- Born: Louisa Burn 30 January 1803 London, England
- Died: 21 January 1883 (aged 79) Broxbourne, Hertfordshire, England
- Known for: Her daily diary
- Spouse: James Bain
- Children: 8

= Louisa Bain =

Louisa Bain born Louisa Burn (30 January 1803 – 21 January 1883) was a British diarist who recorded events every day from 1857 to 1883.

==Life==
Bain was born in London in 1803 to Elizabeth (born Dyer) and Thomas Burn. She was the tenth of their twelve children and her father was a bookbinder. At the age of seven she went to be educated at Claybrook House, Fulham and left school aged twelve. In her twenties she married a book and print seller named James Bain on 15 September 1825. They had eight children starting with Elizabeth in 1828 and ending with Mary Elizabeth in 1842. They were all to survive.

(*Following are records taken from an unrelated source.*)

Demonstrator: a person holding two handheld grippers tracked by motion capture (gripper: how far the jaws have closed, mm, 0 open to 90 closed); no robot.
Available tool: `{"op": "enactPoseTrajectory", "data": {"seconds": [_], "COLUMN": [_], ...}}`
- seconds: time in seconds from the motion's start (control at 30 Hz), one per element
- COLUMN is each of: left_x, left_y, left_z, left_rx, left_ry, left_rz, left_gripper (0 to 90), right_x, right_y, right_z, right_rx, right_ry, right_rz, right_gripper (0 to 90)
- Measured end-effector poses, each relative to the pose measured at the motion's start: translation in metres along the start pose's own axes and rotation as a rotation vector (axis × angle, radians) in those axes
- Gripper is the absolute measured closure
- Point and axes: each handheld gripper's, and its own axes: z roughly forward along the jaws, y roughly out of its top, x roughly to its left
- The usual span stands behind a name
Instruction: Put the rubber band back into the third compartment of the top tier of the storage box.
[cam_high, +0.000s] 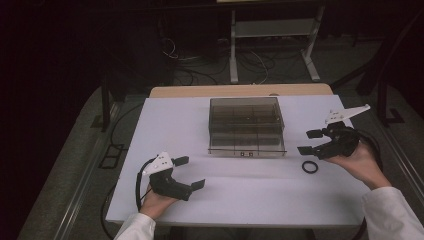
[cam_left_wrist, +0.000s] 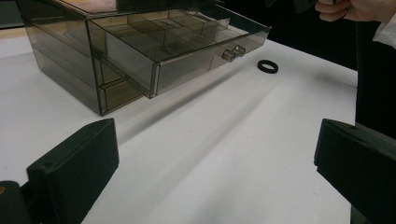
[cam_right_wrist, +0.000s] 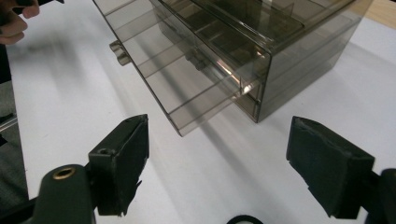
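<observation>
Hovering near the table's right edge, right gripper (cam_high: 311, 142) has jaws spread, nothing between them, pointed left toward the box. In the right gripper view both black pads stand wide apart over bare white top, empty. Ring (cam_high: 309, 167) lies flat on the table just in front of and below that gripper, near the right edge, apart from the pads; its top peeks in at the bottom edge of the right gripper view (cam_right_wrist: 243, 219). In the left gripper view the ring (cam_left_wrist: 267, 66) sits just beyond the drawer's front corner, not touching it.

Left gripper (cam_high: 192, 172) sits near the front left corner, held low over the table, jaws spread, empty; pads wide apart in its own view too.

Box (cam_high: 246, 126), smoky clear plastic, stands at the table's middle toward the far edge. Its upper drawer (cam_left_wrist: 177, 51) is pulled out part way, dividers visible inside, small handle on the front. Compartments look empty as far as can be told.

Table (cam_high: 250, 200) white, wooden strip along the far edge.
</observation>
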Motion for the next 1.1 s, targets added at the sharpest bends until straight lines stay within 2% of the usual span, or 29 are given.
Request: {"op": "enactPoseTrajectory", "data": {"seconds": [0.5, 1.1], "left_x": [0.0, 0.0], "left_y": [0.0, 0.0], "left_z": [0.0, 0.0], "left_rx": [0.0, 0.0], "left_ry": [0.001, 0.001], "left_rz": [-0.001, -0.001], "left_gripper": [0.0, 0.0], "right_x": [-0.013, -0.022], "right_y": [-0.02, -0.037], "right_z": [0.003, 0.016], "right_rx": [0.006, 0.052], "right_ry": [-0.014, -0.01], "right_rz": [0.053, 0.098], "right_gripper": [20.5, 20.6]}}
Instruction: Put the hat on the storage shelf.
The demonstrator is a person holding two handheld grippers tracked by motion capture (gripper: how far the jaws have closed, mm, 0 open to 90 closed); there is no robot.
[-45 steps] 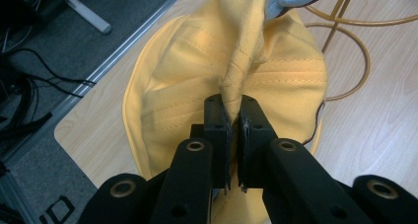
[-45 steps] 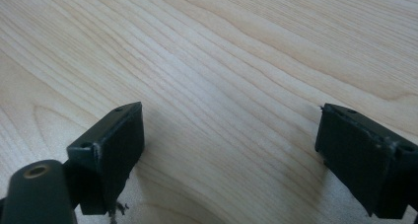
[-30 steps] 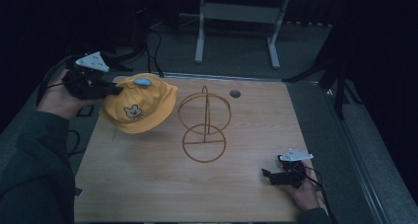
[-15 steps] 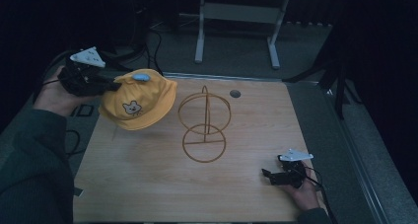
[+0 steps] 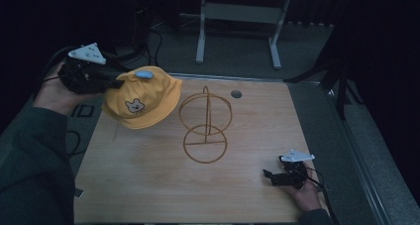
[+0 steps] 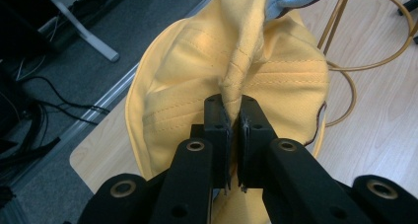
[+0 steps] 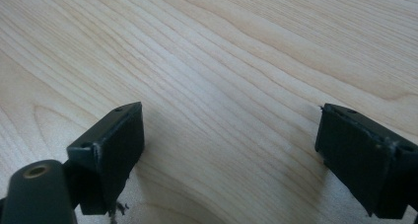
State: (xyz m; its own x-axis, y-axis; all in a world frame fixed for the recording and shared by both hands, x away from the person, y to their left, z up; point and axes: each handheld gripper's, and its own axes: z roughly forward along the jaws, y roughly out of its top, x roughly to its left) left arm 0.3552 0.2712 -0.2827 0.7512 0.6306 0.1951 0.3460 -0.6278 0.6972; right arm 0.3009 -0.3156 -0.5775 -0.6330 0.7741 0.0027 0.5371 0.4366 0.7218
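Note:
A yellow cap (image 5: pixel 142 98) with a small bear patch and a blue top button hangs in the air over the table's far left corner. My left gripper (image 5: pixel 111 84) is shut on a fold of its cloth (image 6: pixel 236 81), seen pinched between the jaws in the left gripper view (image 6: pixel 234 128). Just right of the cap stands a gold wire hat stand (image 5: pixel 204 126), a ring base with an upright hoop. My right gripper (image 5: pixel 270 176) rests low on the wooden table (image 5: pixel 148 185) near the front right corner, open, with bare wood (image 7: pixel 231 95) between its jaws.
A small dark round hole (image 5: pixel 236 93) sits in the tabletop behind the stand. Grey floor with cables (image 5: pixel 148 41) and a metal frame leg (image 5: pixel 200 27) lies beyond the far edge. A metal rail (image 5: pixel 346 136) runs along the table's right side.
My left gripper has lifted the cap higher and carried it a little to the right, toward the wire stand. The right gripper has stayed where it was.

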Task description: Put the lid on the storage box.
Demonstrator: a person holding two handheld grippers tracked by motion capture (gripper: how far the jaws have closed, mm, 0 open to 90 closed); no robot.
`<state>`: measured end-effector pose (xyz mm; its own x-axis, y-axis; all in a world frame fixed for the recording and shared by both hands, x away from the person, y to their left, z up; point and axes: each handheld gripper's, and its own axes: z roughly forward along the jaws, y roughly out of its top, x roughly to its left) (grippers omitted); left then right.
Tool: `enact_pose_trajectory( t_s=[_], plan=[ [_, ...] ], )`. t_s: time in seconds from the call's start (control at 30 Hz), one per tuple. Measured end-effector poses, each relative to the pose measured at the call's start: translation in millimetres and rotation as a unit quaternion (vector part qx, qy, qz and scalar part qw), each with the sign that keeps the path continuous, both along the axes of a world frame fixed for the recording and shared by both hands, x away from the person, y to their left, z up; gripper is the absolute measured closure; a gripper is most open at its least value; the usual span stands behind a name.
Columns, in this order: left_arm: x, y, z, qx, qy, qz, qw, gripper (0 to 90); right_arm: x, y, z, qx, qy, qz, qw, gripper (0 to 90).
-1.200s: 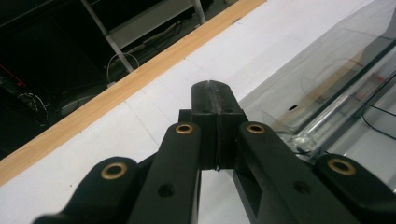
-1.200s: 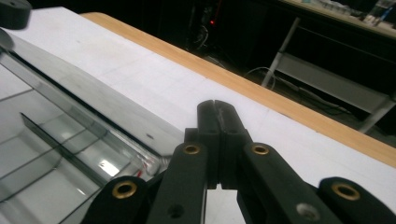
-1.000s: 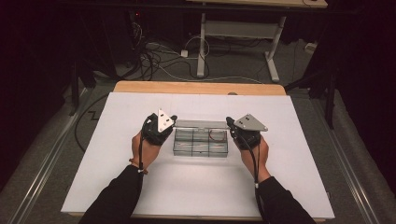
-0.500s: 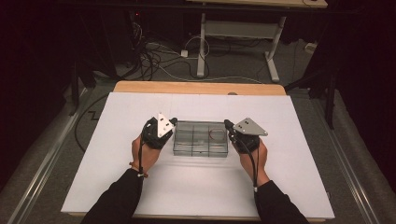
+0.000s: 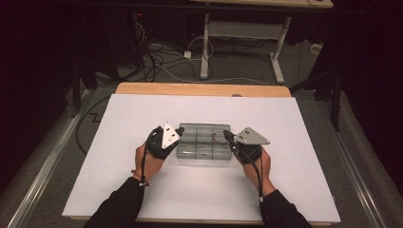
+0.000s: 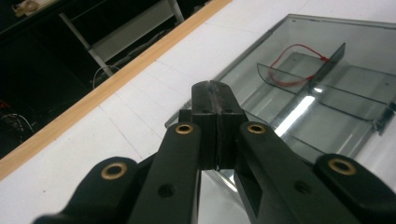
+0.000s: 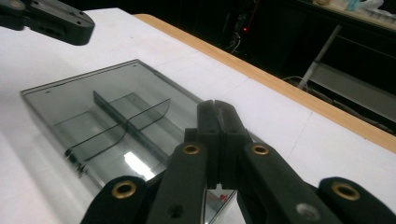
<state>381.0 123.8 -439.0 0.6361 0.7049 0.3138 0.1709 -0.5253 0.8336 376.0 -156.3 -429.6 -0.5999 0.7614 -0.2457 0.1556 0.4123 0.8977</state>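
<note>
High view: clear plastic organizer box sits mid-table on the white sheet, left gripper at its left end, right gripper at its right end, both w/ tips right at the box edge. Left gripper view: jaws pressed together, nothing btwn them, tip over the box's near corner; a red string loop lies in one compartment. Right gripper view: jaws closed tight too, empty, tip above the box rim, dividers visible inside
</note>
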Motion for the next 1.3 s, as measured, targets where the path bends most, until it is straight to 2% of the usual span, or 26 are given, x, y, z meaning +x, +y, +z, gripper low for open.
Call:
enact_pose_trajectory(
  t_s=[0.23,0.37,0.4,0.5,0.53,0.63,0.7,0.83,0.93,1.07,1.1,1.23,1.3],
  plan=[
    [-8.1,4.0,-5.5,-0.012,0.01,-0.03,0.9994,87.6,-8.1,-6.7,-4.6,0.0,0.017,0.025,0.9995,90.0],
    [-10.9,4.3,-8.0,-0.013,0.013,-0.037,0.9991,87.4,-10.6,-8.6,-9.2,0.001,0.026,0.039,0.9989,89.9],
    [-11.4,5.2,-8.3,-0.012,0.015,-0.04,0.999,84.1,-11.3,-8.4,-9.9,-0.002,0.026,0.041,0.9988,87.6],
    [-12.9,7.7,-9.1,-0.014,0.017,-0.044,0.9988,83.8,-14.6,-7.8,-11.9,-0.005,0.027,0.049,0.9984,87.6],
    [-13.1,8.3,-9.2,-0.014,0.017,-0.045,0.9988,83.7,-15.1,-7.9,-12.4,-0.007,0.026,0.051,0.9984,84.8],
    [-13.5,10.1,-8.7,-0.016,0.015,-0.046,0.9987,77.8,-16.5,-7.7,-12.8,-0.007,0.021,0.05,0.9985,81.1],
    [-14.1,10.7,-7.5,-0.017,0.011,-0.046,0.9987,74.4,-16.6,-7.5,-12.8,-0.005,0.02,0.049,0.9986,75.6],
    [-14.0,9.8,-7.3,-0.01,0.014,-0.054,0.9984,60.3,-16.8,-6.6,-12.7,-0.003,0.013,0.043,0.999,64.5],
    [-14.2,7.4,-7.5,-0.006,0.013,-0.056,0.9983,48.6,-16.7,-5.9,-13.1,0.0,0.01,0.037,0.9993,49.1],
    [-14.5,4.5,-7.8,-0.006,0.012,-0.062,0.998,33.6,-16.6,-5.8,-13.9,0.013,0.002,0.027,0.9996,35.3],
    [-14.3,3.0,-8.6,-0.001,0.015,-0.061,0.998,28.3,-16.3,-5.7,-13.9,0.014,0.002,0.026,0.9996,31.8],
    [-14.8,-1.2,-11.7,0.002,0.024,-0.063,0.9977,19.4,-17.4,-4.1,-13.2,0.016,-0.004,0.024,0.9996,21.1],
    [-15.6,-1.2,-11.7,-0.005,0.027,-0.07,0.9971,19.2,-18.7,-3.4,-12.2,0.02,-0.006,0.029,0.9994,19.6]
  ],
)
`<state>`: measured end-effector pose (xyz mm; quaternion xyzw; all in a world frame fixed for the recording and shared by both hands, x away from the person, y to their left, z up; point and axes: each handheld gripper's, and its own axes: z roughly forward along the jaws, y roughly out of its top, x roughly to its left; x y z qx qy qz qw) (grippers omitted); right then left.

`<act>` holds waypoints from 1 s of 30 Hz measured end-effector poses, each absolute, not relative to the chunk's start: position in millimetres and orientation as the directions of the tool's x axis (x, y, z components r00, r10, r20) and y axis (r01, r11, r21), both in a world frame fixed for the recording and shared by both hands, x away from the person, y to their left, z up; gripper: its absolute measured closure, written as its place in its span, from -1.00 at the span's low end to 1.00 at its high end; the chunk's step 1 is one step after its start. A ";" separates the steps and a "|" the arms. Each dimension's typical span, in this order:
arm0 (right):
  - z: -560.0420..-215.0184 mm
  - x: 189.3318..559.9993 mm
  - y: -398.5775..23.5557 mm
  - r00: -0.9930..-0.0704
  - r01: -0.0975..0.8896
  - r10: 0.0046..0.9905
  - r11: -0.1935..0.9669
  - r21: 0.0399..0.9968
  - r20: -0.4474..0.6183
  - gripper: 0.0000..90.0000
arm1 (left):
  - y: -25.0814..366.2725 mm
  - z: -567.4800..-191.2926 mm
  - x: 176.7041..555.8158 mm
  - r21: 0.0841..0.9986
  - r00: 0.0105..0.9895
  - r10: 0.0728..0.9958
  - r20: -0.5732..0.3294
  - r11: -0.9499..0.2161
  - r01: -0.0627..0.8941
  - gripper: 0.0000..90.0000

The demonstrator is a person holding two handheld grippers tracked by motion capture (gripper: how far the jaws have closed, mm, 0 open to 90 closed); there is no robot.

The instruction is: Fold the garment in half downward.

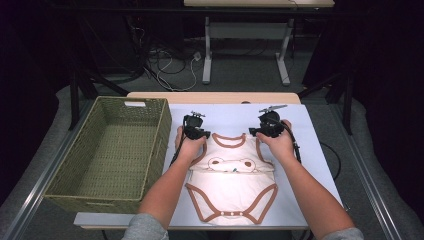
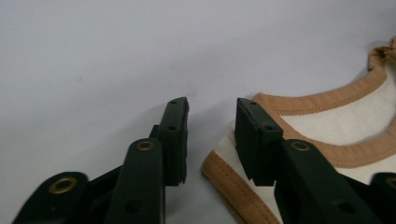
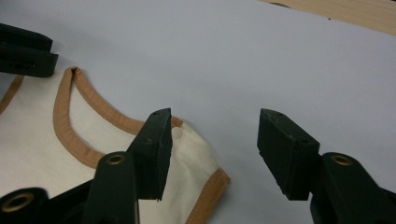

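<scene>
A cream baby bodysuit (image 1: 232,185) with brown trim and a bear face lies flat on a white sheet (image 1: 312,150), neck away from the person. My left gripper (image 1: 196,131) is at its left shoulder. In the left gripper view the jaws (image 2: 210,133) stand apart, the brown-edged shoulder corner (image 2: 219,170) between them and the right-hand jaw over the fabric without pinching. My right gripper (image 1: 267,129) is at the other shoulder. Its jaws (image 3: 215,149) are wide apart, one over the shoulder tab (image 3: 196,163), the other over bare sheet.
A large woven basket (image 1: 90,202) with nothing in it stands left of the sheet, close to the left forearm. The wooden table edge (image 1: 210,97) runs behind the sheet. White sheet extends beyond and to the right of the garment. Table legs and cables lie on the floor farther back.
</scene>
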<state>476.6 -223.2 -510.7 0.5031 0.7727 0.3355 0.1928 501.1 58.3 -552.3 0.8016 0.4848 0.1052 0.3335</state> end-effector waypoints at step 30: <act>-540.2 488.1 -227.5 -0.444 0.711 0.895 0.324 0.624 0.041 0.29 | 52.9 -542.4 489.8 0.614 0.524 0.844 -0.112 -0.356 0.705 0.98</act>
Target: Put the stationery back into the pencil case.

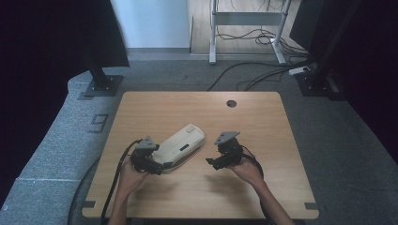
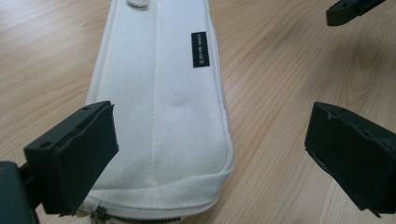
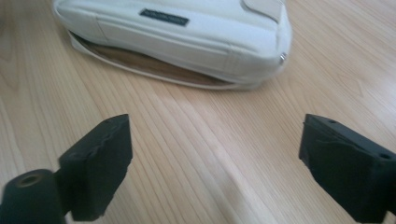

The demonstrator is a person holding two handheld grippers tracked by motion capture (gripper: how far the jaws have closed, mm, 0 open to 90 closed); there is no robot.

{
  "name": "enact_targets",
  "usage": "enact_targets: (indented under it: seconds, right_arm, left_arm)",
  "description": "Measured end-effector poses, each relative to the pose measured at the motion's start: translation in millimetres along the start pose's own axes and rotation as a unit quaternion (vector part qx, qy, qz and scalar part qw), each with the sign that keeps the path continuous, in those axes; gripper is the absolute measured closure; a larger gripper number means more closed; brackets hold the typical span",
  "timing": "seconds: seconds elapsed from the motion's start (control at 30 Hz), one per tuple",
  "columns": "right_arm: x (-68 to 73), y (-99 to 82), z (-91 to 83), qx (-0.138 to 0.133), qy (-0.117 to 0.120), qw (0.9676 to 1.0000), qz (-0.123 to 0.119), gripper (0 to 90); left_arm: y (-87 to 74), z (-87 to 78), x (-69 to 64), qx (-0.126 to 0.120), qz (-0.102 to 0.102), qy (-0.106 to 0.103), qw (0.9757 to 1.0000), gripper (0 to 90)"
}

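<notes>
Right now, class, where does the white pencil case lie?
In the high view the white pencil case lies slantwise on the wooden table, between both grippers, nearest the left gripper.

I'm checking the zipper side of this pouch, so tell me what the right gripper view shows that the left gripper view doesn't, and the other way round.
The right gripper view alone shows the white pouch's long side, where its edge gapes along the table and a tan lining is visible inside.

The left gripper view alone shows the pouch's stitched top face end-on, a zipper pull at its near end, and the tip of the right gripper beyond.

Both show the pouch lying on the wooden table, its small black label, and a pair of black jaws standing wide apart with nothing gripped.
</notes>
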State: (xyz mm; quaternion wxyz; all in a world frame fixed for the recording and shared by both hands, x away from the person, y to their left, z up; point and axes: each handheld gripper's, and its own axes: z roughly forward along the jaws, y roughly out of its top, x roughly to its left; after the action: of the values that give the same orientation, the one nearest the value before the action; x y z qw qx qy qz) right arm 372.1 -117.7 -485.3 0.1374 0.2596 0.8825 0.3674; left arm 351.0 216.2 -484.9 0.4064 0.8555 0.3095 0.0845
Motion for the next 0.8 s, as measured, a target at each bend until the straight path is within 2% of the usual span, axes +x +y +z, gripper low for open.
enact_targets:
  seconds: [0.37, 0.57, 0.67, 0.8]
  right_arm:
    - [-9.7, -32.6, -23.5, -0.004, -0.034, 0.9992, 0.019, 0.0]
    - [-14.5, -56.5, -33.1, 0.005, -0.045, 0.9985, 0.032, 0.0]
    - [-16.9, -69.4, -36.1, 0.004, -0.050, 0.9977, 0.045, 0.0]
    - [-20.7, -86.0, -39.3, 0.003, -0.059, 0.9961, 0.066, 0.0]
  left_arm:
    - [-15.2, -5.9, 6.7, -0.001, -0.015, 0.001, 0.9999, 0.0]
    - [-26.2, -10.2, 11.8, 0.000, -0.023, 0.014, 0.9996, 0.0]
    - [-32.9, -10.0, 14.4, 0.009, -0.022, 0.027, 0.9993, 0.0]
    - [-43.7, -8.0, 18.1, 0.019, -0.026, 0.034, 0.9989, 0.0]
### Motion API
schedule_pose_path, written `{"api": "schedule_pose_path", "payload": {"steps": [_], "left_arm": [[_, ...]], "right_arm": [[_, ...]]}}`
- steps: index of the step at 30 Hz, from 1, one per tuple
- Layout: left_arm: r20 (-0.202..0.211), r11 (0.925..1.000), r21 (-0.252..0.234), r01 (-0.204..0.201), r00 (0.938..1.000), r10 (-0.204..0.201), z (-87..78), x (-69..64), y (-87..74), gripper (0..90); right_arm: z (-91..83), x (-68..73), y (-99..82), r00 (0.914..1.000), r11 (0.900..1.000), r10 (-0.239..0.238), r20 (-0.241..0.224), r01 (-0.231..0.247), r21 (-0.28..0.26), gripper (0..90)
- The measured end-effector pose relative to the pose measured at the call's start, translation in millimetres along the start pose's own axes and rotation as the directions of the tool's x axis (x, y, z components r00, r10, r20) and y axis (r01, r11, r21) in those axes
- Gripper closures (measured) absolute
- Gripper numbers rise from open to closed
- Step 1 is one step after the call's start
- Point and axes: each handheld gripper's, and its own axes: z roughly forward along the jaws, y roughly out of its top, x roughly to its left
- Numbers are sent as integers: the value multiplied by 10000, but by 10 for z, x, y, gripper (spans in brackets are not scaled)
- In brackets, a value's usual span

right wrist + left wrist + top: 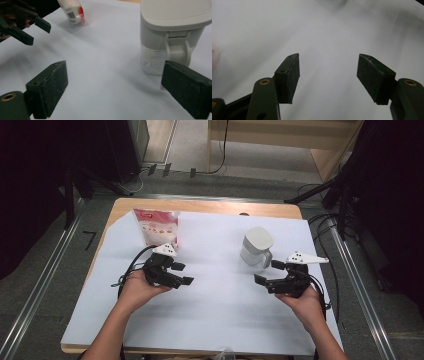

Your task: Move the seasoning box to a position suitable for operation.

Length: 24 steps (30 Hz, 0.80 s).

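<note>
Jaws first: both of my pairs stand spread with nothing between them. My left gripper (176,273) sits left of centre in the high view, held in my left hand (136,290), its pads over bare white sheet (215,295). My right gripper (266,272) is at the right of centre, in my right hand (305,302), and its pads are also apart (they grip nothing).

Nearest to the right gripper is the jar (256,246), a clear container with a grey lid and a latch on its front, upright on the sheet just above and left of that gripper in the high view. In the right gripper view the jar (172,35) fills the upper right, close beside my right-hand pad but not touching it.

Toward the upper left of the high view the pouch (156,227) stands just above my left gripper. The sheet covers most of the desk (120,210).
</note>
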Motion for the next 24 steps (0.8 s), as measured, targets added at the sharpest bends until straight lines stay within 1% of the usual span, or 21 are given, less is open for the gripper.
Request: {"api": "schedule_pose_path", "payload": {"steps": [1, 3, 4, 6, 7, 9, 10, 11, 12, 13, 14, 15, 18, 21, 22, 24], "left_arm": [[6, 10000, -4, 4, 10000, -4, -1, 3, 0, 361], [13, 10000, 0, 5, 10000, -5, -2, 3, 0, 361], [-3, 10000, 33, -13, 10000, 13, -1, 2, 2, 361], [-9, 10000, 42, -33, 10000, 33, 1, 2, 3, 362], [-10, 10000, 19, -42, 10000, 42, 5, -6, 5, 362], [-21, 10000, 9, -46, 10000, 46, 6, -9, 5, 362], [-22, 10000, 13, -60, 10000, 60, 5, -9, 5, 362], [-17, 10000, -17, -48, 10000, 48, 5, -9, 3, 362], [-3, 10000, 29, -94, 10000, 94, 1, 0, 3, 362], [57, 10000, -14, 9, 10000, -9, 7, 8, -2, 362], [57, 10000, -14, 9, 10000, -9, 7, 8, -2, 362], [41, 10000, -27, 61, 10000, -60, 14, 8, -1, 362], [53, 10000, 7, 36, 10000, -36, 23, -6, 4, 362], [82, 10000, 19, 19, 10000, -19, 26, -13, 7, 362], [76, 10000, 5, -7, 10000, 7, 33, -25, 7, 362], [58, 10000, 55, -14, 10000, 13, 32, -24, 11, 362]], "right_arm": [[-10, -10, 10, 9999, 10000, -4, 149, 4, 19, 51], [-12, -17, 16, 9998, 10000, -64, 186, 64, 12, 49], [-17, -37, 48, 9993, 10000, -35, 364, 37, -39, 47], [-13, -57, 63, 9992, 9999, -85, 386, 87, -66, 46], [0, -87, 89, 9987, 9999, -116, 487, 122, -109, 47], [7, -95, 100, 9985, 10000, -31, 545, 36, -87, 47], [22, -110, 118, 9975, 10000, 61, 697, -64, 33, 48], [22, -110, 118, 9975, 10000, 61, 697, -64, 33, 48], [28, -118, 128, 9968, 9998, 121, 792, -134, 158, 49], [25, -118, 153, 9968, 9998, 163, 783, -175, 139, 50], [25, -118, 153, 9968, 9998, 163, 783, -175, 139, 50], [23, -117, 188, 9961, 10000, -53, 886, 48, 59, 50], [47, -137, 255, 9937, 9997, -260, 1093, 254, 68, 50], [58, -161, 311, 9930, 9996, -262, 1151, 251, 105, 50], [56, -167, 337, 9927, 9997, -192, 1191, 176, 143, 50], [44, -189, 386, 9938, 9998, -157, 1097, 140, 162, 50]]}}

In August 1857 she started the diary that would make her notable. She started her diary one day and then every day after that until shortly before she died she made an entry. She referred to the diary as containing facts and not feelings. She wrote about mundane matters but also executions, catastrophes and notable deaths. One of these was the death of Henry James and Bain describes how Sir Edmund Gosse went to see James who was on his deathbed to tell him that he had been given the Order of Merit. His nurse said she thought he was beyond communication, but nevertheless Gosse whispered the news into the dying writers ear. Bain says that after Gosse left, James opened his eyes and said that the nurse should remove the candle and "spare his blushes". Other versions of the death of Henry James exist.

Bain died in Broxbourne in 1883. Her diary is still kept within the family, and her grandson published excerpts from it in 1940 as A Bookseller Looks Back: The Story of the Bains.